Pour le passage en 2022, l’exécutif a offert au monde de l’audiovisuel et du numérique un super-régulateur.

Depuis le 1er janvier, la fusion entre le CSA, gendarme de l’audiovisuel, et Hadopi, agence de lutte contre le piratage, a donné naissance à l’ARCOM.

CREDIT : Logo Arcom

“En 2021, le paysage s’est considérablement transformé avec de nouveaux acteurs très puissants, notamment les plateformes de streaming par abonnement, les réseaux sociaux”, expose Roch-Olivier Maistre, président du CSA et de cette nouvelle Autorité de régulation de la communication audiovisuelle et numérique (Arcom).

L’Arcom (abréviation pour Autorité de régulation de la communication audiovisuelle et numérique).
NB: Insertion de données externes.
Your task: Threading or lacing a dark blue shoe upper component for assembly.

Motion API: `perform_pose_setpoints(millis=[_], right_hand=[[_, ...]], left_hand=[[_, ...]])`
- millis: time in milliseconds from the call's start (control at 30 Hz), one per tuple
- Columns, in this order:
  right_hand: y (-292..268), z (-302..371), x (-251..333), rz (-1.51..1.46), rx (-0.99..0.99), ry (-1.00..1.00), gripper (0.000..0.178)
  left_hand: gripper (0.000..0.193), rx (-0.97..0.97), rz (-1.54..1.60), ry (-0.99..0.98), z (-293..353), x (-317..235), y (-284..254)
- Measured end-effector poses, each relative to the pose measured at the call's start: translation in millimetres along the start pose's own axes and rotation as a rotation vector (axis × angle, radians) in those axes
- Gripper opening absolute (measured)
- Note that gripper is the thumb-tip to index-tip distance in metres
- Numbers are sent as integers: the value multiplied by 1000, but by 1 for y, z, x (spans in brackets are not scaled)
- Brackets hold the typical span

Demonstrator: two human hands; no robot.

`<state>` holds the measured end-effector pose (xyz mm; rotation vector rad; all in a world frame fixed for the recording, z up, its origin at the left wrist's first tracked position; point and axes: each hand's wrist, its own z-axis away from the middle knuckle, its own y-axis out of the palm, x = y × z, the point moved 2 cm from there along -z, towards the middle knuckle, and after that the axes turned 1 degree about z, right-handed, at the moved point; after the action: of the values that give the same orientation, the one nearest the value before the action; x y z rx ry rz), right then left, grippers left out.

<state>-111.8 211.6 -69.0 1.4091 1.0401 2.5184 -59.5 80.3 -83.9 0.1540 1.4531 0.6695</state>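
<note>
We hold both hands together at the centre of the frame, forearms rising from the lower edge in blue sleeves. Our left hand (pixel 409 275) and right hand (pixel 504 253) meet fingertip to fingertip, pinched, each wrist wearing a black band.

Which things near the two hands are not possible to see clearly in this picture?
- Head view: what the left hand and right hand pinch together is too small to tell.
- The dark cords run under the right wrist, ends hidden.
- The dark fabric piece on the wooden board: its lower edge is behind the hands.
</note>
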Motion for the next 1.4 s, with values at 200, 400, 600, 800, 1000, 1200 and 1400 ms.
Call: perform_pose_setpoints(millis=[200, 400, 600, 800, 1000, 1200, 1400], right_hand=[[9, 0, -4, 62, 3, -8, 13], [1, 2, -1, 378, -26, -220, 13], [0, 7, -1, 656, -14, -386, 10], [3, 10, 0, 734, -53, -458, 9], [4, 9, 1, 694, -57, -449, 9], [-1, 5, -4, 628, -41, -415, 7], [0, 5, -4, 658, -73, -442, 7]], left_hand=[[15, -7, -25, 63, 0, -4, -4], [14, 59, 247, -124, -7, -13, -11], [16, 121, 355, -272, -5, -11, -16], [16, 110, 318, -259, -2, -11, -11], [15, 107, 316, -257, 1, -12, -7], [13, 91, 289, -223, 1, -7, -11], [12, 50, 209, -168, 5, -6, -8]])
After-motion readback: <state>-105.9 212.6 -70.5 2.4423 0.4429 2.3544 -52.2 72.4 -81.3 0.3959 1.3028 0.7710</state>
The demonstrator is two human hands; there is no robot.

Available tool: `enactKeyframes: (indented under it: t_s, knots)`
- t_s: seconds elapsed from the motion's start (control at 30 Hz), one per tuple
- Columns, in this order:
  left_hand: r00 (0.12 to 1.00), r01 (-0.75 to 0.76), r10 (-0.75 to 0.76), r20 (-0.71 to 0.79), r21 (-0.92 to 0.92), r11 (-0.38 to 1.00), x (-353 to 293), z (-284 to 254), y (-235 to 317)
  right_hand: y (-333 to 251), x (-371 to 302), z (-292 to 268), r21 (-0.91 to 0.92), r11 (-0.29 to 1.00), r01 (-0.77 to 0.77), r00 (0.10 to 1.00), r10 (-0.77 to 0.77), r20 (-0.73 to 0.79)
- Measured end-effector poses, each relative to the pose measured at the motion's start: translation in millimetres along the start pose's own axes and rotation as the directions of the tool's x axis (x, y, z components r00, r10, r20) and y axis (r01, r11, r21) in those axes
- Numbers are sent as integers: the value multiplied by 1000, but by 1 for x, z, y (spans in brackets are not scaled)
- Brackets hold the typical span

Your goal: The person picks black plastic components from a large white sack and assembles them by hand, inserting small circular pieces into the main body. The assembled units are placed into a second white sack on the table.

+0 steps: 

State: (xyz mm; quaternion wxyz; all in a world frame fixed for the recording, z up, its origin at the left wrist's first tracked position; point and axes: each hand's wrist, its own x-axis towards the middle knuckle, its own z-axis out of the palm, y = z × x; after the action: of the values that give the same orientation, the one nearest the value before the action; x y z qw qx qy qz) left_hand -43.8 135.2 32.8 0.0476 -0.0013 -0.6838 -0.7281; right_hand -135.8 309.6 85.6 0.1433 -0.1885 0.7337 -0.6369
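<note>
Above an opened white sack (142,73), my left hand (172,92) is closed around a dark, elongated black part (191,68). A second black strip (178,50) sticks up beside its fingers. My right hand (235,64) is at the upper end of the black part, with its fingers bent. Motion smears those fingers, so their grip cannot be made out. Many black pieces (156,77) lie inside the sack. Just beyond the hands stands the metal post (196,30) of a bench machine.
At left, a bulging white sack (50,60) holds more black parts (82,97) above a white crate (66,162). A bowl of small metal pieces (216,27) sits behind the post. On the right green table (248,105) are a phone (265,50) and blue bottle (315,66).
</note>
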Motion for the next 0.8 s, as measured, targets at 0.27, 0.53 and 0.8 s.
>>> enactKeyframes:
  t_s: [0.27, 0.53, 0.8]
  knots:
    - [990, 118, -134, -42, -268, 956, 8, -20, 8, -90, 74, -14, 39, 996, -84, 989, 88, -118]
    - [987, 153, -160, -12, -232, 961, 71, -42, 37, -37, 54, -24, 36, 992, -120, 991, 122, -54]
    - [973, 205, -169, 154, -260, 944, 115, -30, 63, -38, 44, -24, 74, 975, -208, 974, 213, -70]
C’est en réalité le nouveau gendarme de l’audiovisuel et du numérique au périmètre et pouvoir augmentés, issu de la fusion entre le CSA (Conseil supérieur de l’audiovisuel), régulateur de l’audiovisuel, et la Hadopi (Haute autorité pour la diffusion des œuvres et la protection des droits sur internet), agence de lutte contre le piratage en ligne.

Pour le CSA, né en 1982 avec la fin du monopole d’Etat dans l’audiovisuel, cela signifie « une extension du champ de la régulation et de nos missions », surtout dans la « lutte contre le piratage puisque nous fusionnons avec (la) Hadopi », explique Roch-Olivier Maistre.

Outre le système de réponse graduée contre le piratage, qui consiste à adresser plusieurs avertissements à un internaute contrevenant avant le déclenchement d’une procédure judiciaire, l’Arcom adoptera « une nouvelle approche » pour contrer les plateformes de streaming illégales. Forte de pouvoirs renforcés, la nouvelle instance « élaborera des listes des sites illicites en liaison avec les ayants droits », qui pourront « saisir la justice pour faire interdire (ces sites) auprès des fournisseurs d’accès internet », explique Roch-Olivier Maistre. « Nous ne serons plus obligés de passer par des mises en demeure », se félicite auprès du notre confrère du Monde Frédéric Delacroix, délégué général de l’Association de lutte contre la piraterie audiovisuelle (Alpa).

Outre ces compétences supplémentaires, l’Arcom va continuer à réguler les médias traditionnels (radios, télévisions) selon sa feuille de route initiale, soit la loi de 1986 visant la défense du pluralisme des opinions ou encore une juste représentation de la société. Le régulateur « restera fidèle à ses principes », à savoir « d’être d’abord le garant de la liberté de communication », soutient le président de l’Arcom, dont le mandat s’achèvera en janvier 2025.

Pour faire face à cette augmentation de périmètre, l’Arcom est aussi synonyme de bouleversement interne avec de nouvelles directions pour « éviter d’avoir une simple juxtaposition de l’ancien CSA et l’ancien Hadopi au sein de la nouvelle structure », qui comprend 355 agents. Le collège de la nouvelle autorité est aussi renforcé, passant de sept sièges à neuf avec l’arrivée de deux membres venus du pouvoir judiciaire : Laurence Pécaut-Rivolier, conseillère à la Cour de cassation, et Denis Rapone, conseiller d’Etat.

Côté budget, l’Arcom disposera de 46,6 millions d’euros, soit l’addition des ressources du CSA et d’Hadopi, mais compte tenu des nouvelles missions de l’autorité, « à partir de 2023, on demandera quand même un renfort des moyens », précise Roch-Olivier Maistre.